Cathedral in Hautes-Pyrénées, in France

Tarbes Cathedral (Cathédrale Notre-Dame-de-la-Sède de Tarbes) is a Roman Catholic church located in the town of Tarbes, Hautes-Pyrénées, France. The cathedral is a national monument and is the seat of the Bishop of Tarbes et Lourdes.

== History ==
Tarbes Cathedral was established during the 12th century. Of the original building there remain two apses of the choir. A first extension was made in the 14th century by the addition of a Gothic nave, which until the 18th century was co-extensive with the outer span. The cathedral resembles a fortress and was built with round pebbles from the river Adour which have also been used for the construction of many houses in Tarbes. It can accommodate up to 600 people.

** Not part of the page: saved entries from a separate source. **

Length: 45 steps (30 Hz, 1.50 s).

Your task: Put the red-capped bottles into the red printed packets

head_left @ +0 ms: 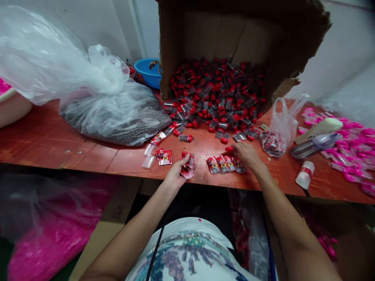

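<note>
Red worktop, two bare hands among small printed packets

Pale walls (102,23) stand behind a long reddish worktop (96,152), its surface scuffed in places. From the head view, a big cardboard box (246,37) with ragged edges lies with its open side facing the person, and a heap of red-capped tubes (216,91) with dark contents spills out of it onto the table. To the left sits a knotted clear bag (114,121) full of dark grey beads, a blue basin (150,80) behind it.

Near the front edge, the left hand (177,171) is closed around a few red packets (189,166), somewhat crumpled between thumb and fingers. Well to its right, a row of overlapping packets (224,164) lies flat on the table. The right hand (246,154) is at the right end of that row, fingers bent, a small red piece (229,149) by the fingertips — whether it grips anything, I cannot tell.

More packets (165,157) lie left of the left hand, beside two clear cylinders (148,161). Farther right are a small plastic bag (277,132), a lidded bottle (310,147), a white roll with a red band (305,175) and many bright pink pieces (357,144).
</note>
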Available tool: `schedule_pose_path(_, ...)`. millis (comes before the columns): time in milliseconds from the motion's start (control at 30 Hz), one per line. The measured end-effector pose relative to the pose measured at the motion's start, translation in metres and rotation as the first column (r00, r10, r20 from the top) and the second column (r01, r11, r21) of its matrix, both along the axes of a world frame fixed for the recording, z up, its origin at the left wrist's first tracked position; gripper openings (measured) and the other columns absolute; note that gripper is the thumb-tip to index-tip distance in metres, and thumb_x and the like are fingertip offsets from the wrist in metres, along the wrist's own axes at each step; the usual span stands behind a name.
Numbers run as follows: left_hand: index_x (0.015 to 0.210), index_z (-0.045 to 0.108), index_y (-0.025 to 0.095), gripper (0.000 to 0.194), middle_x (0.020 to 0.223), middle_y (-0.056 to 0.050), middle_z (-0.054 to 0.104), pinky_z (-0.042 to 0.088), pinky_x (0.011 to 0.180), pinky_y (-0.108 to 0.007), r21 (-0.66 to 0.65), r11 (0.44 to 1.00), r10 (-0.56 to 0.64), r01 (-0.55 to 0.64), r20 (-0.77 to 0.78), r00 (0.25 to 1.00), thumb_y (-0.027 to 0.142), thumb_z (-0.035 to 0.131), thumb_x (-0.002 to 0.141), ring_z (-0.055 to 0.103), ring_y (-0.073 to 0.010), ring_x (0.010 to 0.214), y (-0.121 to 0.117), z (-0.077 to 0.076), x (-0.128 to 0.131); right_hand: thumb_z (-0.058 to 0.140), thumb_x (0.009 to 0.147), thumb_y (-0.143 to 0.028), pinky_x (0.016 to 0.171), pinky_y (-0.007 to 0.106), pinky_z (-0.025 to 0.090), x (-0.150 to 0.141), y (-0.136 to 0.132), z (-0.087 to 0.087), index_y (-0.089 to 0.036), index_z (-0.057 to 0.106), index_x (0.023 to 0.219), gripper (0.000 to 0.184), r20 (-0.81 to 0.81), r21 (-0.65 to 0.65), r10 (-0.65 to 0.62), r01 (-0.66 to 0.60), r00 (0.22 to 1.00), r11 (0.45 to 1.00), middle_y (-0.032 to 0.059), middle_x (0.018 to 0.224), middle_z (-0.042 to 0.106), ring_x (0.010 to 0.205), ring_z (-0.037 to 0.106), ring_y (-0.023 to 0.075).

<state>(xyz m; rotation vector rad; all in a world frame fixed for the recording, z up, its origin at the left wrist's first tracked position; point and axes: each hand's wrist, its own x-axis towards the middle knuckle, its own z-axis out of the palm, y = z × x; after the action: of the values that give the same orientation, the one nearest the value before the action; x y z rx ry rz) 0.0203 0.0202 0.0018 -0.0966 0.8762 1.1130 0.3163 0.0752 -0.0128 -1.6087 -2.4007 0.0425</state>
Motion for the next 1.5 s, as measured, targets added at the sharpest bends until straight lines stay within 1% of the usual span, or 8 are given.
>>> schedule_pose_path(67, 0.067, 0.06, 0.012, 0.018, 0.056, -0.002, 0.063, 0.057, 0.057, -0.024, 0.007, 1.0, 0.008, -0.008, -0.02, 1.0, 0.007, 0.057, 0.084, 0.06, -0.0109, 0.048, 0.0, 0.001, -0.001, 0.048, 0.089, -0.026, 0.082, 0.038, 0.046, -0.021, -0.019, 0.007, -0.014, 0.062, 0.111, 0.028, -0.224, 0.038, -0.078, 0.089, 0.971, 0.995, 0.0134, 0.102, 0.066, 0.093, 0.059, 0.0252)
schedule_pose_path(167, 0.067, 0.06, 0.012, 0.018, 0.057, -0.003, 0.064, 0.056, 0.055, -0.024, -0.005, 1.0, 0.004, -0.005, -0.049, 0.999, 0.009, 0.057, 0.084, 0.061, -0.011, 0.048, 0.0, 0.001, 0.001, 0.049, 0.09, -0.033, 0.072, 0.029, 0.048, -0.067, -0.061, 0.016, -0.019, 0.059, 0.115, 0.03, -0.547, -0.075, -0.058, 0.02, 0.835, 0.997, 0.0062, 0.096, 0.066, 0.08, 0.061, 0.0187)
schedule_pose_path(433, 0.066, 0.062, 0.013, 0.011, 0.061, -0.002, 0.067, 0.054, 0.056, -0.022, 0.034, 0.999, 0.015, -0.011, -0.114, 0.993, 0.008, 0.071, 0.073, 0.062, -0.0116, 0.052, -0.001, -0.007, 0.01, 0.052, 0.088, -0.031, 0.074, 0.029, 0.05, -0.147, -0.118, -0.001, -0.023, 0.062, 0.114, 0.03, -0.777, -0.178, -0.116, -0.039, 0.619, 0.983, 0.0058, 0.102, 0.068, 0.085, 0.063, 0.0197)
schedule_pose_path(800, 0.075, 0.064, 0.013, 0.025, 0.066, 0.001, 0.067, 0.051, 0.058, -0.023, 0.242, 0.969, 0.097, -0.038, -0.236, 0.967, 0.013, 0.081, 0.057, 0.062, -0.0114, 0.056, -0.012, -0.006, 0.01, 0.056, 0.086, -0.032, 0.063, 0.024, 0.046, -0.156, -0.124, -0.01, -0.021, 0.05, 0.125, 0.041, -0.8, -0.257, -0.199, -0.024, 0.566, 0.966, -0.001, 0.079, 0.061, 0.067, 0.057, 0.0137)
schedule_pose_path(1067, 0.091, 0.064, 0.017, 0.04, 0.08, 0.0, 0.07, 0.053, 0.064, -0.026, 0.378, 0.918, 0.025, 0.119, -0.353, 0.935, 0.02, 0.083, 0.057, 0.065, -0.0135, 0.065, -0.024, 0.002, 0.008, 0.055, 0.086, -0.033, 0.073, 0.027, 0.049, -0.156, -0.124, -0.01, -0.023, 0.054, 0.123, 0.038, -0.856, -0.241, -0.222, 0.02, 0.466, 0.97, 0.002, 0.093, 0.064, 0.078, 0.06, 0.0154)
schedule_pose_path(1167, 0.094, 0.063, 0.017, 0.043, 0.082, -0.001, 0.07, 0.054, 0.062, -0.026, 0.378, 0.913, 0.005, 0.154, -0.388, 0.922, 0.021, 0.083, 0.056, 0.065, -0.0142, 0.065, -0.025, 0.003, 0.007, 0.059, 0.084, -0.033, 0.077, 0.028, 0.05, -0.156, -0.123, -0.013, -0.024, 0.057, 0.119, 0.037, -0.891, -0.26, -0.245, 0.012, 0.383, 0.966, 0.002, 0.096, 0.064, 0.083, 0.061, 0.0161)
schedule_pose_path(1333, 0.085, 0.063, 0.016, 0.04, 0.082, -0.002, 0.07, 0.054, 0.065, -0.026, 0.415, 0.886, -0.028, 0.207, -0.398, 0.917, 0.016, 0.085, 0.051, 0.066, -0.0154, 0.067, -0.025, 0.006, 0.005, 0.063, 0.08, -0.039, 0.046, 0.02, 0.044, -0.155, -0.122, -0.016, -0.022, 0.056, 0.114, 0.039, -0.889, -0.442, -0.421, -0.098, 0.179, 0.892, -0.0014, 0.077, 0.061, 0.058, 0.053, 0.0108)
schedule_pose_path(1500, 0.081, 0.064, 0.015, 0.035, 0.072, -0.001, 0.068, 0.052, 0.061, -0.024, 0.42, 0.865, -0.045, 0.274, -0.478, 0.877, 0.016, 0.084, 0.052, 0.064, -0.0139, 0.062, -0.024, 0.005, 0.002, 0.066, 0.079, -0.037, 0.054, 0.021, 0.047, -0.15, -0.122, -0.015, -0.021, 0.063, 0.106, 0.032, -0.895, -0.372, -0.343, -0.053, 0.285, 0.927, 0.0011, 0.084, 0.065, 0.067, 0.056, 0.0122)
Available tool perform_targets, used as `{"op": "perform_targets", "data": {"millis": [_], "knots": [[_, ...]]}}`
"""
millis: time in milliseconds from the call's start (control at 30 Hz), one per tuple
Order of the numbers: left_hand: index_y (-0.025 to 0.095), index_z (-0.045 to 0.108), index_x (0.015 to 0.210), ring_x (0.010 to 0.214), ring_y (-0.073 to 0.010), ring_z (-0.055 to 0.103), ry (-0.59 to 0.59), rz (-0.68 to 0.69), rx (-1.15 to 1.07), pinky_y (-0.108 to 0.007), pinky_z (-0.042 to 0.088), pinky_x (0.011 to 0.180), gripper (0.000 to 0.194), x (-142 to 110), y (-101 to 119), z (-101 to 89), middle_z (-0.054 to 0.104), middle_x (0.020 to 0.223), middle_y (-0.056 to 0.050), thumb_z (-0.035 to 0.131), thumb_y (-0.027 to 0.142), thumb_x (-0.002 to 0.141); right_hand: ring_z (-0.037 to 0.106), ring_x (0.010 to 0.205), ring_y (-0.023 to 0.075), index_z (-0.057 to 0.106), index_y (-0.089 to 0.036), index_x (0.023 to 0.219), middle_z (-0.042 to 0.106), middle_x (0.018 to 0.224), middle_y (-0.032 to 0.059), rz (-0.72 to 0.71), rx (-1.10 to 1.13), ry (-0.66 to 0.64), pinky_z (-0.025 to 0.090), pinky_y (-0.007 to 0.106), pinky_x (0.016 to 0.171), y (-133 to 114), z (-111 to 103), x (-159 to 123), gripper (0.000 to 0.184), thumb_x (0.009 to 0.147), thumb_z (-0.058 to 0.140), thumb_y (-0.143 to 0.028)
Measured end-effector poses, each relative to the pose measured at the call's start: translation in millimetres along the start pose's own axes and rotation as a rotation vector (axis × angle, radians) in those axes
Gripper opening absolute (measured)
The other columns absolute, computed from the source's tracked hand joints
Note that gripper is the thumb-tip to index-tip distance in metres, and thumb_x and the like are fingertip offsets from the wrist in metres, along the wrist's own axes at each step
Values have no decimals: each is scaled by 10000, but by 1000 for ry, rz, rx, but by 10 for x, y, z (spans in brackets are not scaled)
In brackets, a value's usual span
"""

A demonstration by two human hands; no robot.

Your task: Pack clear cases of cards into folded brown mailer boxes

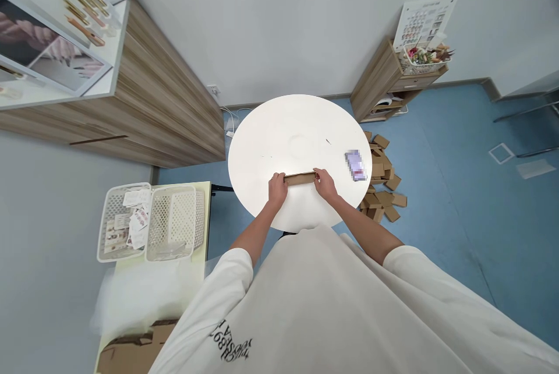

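Observation:
A small brown cardboard box (300,179) is held between both hands over the near half of the round white table (283,123). My left hand (278,189) is closed around its left end. Around the right end, the fingers of my right hand (324,183) are closed too. The long side of the box faces me, and whether it touches the tabletop is hard to tell. To the right on the table lies a blurred purple object (356,165).
Several cardboard boxes (382,167) are piled on the floor right of the table. At left, two white baskets (148,228) stand on a side table, with flattened cardboard (135,356) nearer me. A wooden cabinet (170,88) and small shelf unit (379,80) flank the far wall.

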State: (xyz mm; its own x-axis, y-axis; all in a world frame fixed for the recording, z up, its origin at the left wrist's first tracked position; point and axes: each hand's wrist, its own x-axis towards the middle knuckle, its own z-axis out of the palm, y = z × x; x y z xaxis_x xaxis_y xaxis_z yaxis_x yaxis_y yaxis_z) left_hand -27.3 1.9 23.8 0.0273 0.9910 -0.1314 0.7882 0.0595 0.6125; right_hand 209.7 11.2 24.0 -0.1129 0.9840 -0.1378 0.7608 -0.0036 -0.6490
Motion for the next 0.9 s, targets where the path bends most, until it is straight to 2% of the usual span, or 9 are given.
{"op": "perform_targets", "data": {"millis": [200,333,433,567,667,800,900], "knots": [[221,595,1278,950,-237,633,-16,-48,-70,-390,533,873,353,22,-25,17,561,1186,-107,499,174,942,605,1014,255,548,-217,1419,600,1153,114,-15,-43,-35,506,403,937,16,-15,2,471,976,387,-219],[233,555,1359,1078,-250,613,-43,47,-47,-396,509,951,393,-24,-70,-27,551,1295,-115,425,216,990,598,1069,263,485,-219,1493,590,1238,128,-50,-71,-53,504,402,939,35,-31,-20,508,1015,318,-253],[228,429,1500,1255,-289,538,-102,128,26,-439,451,1042,486,-125,-107,-52,477,1475,-143,367,271,1020,575,1144,274,390,-228,1563,559,1361,135,-75,-128,-93,488,409,968,49,-25,-71,544,1039,258,-286],[207,168,1625,1490,-362,304,-191,173,134,-539,306,1155,722,-307,-136,-14,232,1672,-168,462,350,981,520,1243,339,201,-231,1638,384,1591,147,-72,-276,-174,441,477,1019,62,33,-187,646,1034,345,-408],[195,73,1639,1544,-364,193,-206,158,156,-570,225,1187,821,-394,-145,47,142,1699,-172,491,295,939,479,1294,377,101,-241,1651,206,1683,143,-56,-337,-212,417,513,1027,74,80,-256,749,1010,406,-478],[201,63,1642,1529,-363,221,-181,135,149,-553,226,1181,862,-402,-152,89,180,1685,-179,497,212,897,443,1332,384,63,-241,1652,139,1699,147,-55,-326,-222,403,517,1035,85,94,-264,777,1004,407,-498],[209,101,1641,1450,-370,348,-168,117,110,-546,303,1129,845,-378,-153,81,325,1605,-198,485,184,889,427,1341,382,79,-236,1650,223,1668,159,-58,-290,-215,396,514,1043,72,82,-239,774,1001,413,-494]]}}
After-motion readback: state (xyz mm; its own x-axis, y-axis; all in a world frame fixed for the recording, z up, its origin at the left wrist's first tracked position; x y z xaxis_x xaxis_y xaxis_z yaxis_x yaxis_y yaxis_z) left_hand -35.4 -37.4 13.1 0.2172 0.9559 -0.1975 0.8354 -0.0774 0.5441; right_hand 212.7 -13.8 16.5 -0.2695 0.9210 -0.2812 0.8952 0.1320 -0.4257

A large Baroque canopy in marble from the 18th century covers the main altar. Napoleon described Tarbes as "a street without a city, a bridge without a river, an altar without a church", with reference to the immense canopy.

The cathedral also includes a chapel of the Blessed Virgin in which visitors can read the testament of Louis XVI engraved on a black marble wall three meters high. Another feature is the treasure house containing ornaments, chasubles, bishops' crosiers and so forth. Saint Vincent de Paul was ordained as a deacon here in 1598.